Limitations must also be acknowledged. As a retrospective, hospital based, two center study, our design limits causal inference and may not fully represent community populations. Although ultrasounds were performed at moderate filling, bladder wall thickness remains filling dependent, and single occasion imaging and uroflowmetry cannot account for day-to-day variability. Flow pattern classification, while based on established criteria, is susceptible to residual inter observer differences; similarly, we concentrated comorbidity ascertainment on constipation and did not systematically quantify other modifiers such as medication use, psychological factors, or stool burden by imaging. Finally, we did not incorporate invasive urodynamics or surface electromyography, which could have validated noninvasive phenotypes in discordant cases and refined mechanistic interpretation.
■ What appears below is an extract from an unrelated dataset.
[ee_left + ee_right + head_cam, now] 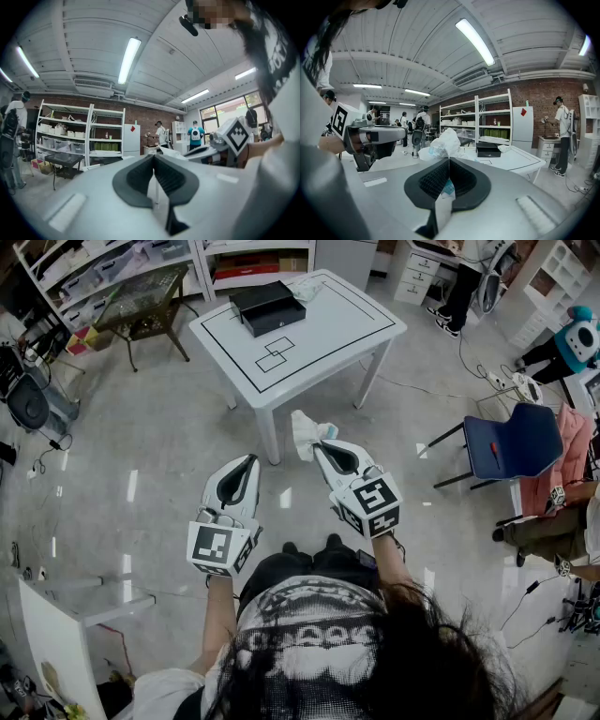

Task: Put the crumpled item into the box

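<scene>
Right gripper (321, 452), from my head view, held the crumpled item (305, 432) well short of the table (347, 324) bearing the box (267, 307). Left gripper view: my left gripper (153, 161) was closed, empty, spare. Right gripper view: jaws clamped the crumpled item (440, 145) for carrying.

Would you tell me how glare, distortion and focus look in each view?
Head view: even light, pale lamp glare streaks on the glossy grey floor, edges bowed. Left gripper view: strong fisheye, black corners, ceiling tube lamp blown out, shut left gripper soft up close. Right gripper view: same fisheye; crumpled white plastic wrapper in the right gripper fairly sharp.
</scene>
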The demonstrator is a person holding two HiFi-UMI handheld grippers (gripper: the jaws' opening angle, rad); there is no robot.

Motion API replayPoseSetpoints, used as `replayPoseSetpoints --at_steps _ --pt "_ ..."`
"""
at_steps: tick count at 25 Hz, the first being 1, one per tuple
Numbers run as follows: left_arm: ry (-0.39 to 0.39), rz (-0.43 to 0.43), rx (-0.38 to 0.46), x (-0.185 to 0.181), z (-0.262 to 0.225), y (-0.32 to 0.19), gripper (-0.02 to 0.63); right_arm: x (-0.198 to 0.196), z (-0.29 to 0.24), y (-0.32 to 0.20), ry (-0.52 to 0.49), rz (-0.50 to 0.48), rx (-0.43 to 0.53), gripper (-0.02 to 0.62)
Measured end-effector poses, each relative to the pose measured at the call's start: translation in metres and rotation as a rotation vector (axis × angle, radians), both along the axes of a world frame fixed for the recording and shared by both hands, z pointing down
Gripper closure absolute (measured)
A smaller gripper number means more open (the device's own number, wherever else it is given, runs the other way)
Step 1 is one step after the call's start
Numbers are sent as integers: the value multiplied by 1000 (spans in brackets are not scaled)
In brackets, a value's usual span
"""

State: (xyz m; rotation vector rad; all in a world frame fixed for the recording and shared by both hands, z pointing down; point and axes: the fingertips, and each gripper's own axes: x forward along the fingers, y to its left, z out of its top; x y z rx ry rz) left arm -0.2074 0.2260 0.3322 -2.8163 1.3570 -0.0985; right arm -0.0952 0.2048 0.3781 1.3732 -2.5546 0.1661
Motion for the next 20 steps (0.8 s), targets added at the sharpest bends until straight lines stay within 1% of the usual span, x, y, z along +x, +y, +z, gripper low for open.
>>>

Future research should move beyond cross sectional snapshots to prospective, longitudinal, multicenter designs with repeated same day ultrasound and uroflowmetry under standardized filling targets, permitting within child modeling of variability and response to urotherapy. Parallel efforts should generate age and sex stratified normative nomograms for pediatric bladder wall thickness and PVR, ideally reported as Z scores to facilitate interpretation across the 5 - 14-year range (
2,
3,
5,
19,
20,
28,
29). Analytically, pre specified multivariable models and modern methods such as penalized regression or machine learning classifiers could integrate quantitative flow features, curve shape descriptors, PVR, and sonographic metrics to improve discrimination and calibration for clinically relevant outcomes. Mechanistic substudies incorporating selective urodynamics and, where feasible, surface EMG would help link noninvasive signatures to detrusor pressure and sphincter activity. Comprehensive comorbidity assessment, including standardized constipation scoring, stool burden quantification, hydration tracking, and patient reported outcomes, should be embedded to contextualize structure–function relationships and tailor therapy. Finally, implementation studies should test the cost effectiveness and clinical impact of “ultrasound plus uroflowmetry for all” versus risk stratified pathways in real world pediatric urology clinics.
5.1. Conclusions
Children with urinary dysfunction have greater bladder wall thickness, higher PVR, and abnormal uroflowmetry compared with asymptomatic peers, yet individual level correlations between ultrasound parameters and specific flow morphologies are weak. These findings support a multimodal diagnostic approach in which ultrasound and uroflowmetry are interpreted together and against the clinical backdrop, rather than relied upon singly. Prospective, age and sex stratified, and analytically advanced studies are needed to establish normative sonographic values, validate noninvasive phenotypes against mechanistic measures, and determine the pathway level impact of integrated testing on outcomes and resource use.